I was joined this week by Coffee Brown to discuss the landmark ADRENAL study. We debate whether ADRENAL should make us change our practice and whether steroids help or hurt patients with sepsis. I say they hurt. Coffee says they help.
Notes: Here is one table of anti-inflammatory treatments that have failed, from an old paper Eichacker, 2002. From the text:
“Efforts to suppress the host’s excessive active immune response by administration of monoclonal antibodies against TNF, blocking IL-1 activity with receptor antagonists, and antibodies to endotoxin have been unsuccessful.“
We have posted more recent tables in previous entries. The point is that every few years someone publishes something like this. It’s like clockwork. The bottom line always remains the same – no benefit.

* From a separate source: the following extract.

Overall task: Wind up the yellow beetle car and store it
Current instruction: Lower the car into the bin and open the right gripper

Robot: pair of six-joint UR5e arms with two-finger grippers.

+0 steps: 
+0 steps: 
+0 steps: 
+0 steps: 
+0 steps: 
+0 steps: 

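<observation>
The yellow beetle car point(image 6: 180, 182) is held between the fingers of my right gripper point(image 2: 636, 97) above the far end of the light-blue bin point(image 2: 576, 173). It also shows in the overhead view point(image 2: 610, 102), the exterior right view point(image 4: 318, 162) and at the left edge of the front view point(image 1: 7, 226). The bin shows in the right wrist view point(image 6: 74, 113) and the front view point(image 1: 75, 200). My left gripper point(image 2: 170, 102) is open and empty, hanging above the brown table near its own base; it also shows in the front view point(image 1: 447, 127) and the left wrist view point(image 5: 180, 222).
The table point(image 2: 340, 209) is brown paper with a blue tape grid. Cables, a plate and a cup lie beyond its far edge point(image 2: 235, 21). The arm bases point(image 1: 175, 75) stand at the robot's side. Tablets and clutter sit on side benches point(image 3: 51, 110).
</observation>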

One paper Castellheim et al. 2009, not mentioned in the podcast, includes a viewpoint similar to mine: ”
“From this perspective the traditional understanding of the inflammatory response in sepsis and critical illness as an initial overwhelming, disproportional and exaggerated reaction followed by ‘immune paralysis’ may need to be reconsidered. The inflammatory response may be regarded as the organism’s utmost and adequate attempt to definitely cope with the danger.”
John C. Marshall’s article on Lipopolysaccharide is a great read that informed my viewpoint. Marshall wrote about sepsis:
“Randomized trials have an important impact in establishing optimal approaches to contemporary management of diseases. However, the questions evaluated through such trials are shaped and constrained by conceptual models of the disease being
studied, and it is appropriate, from time to time, to reevaluate the model in light of an accumulating body of scientific data. Such a reevaluation in sepsis promises to be both timely and rewarding.”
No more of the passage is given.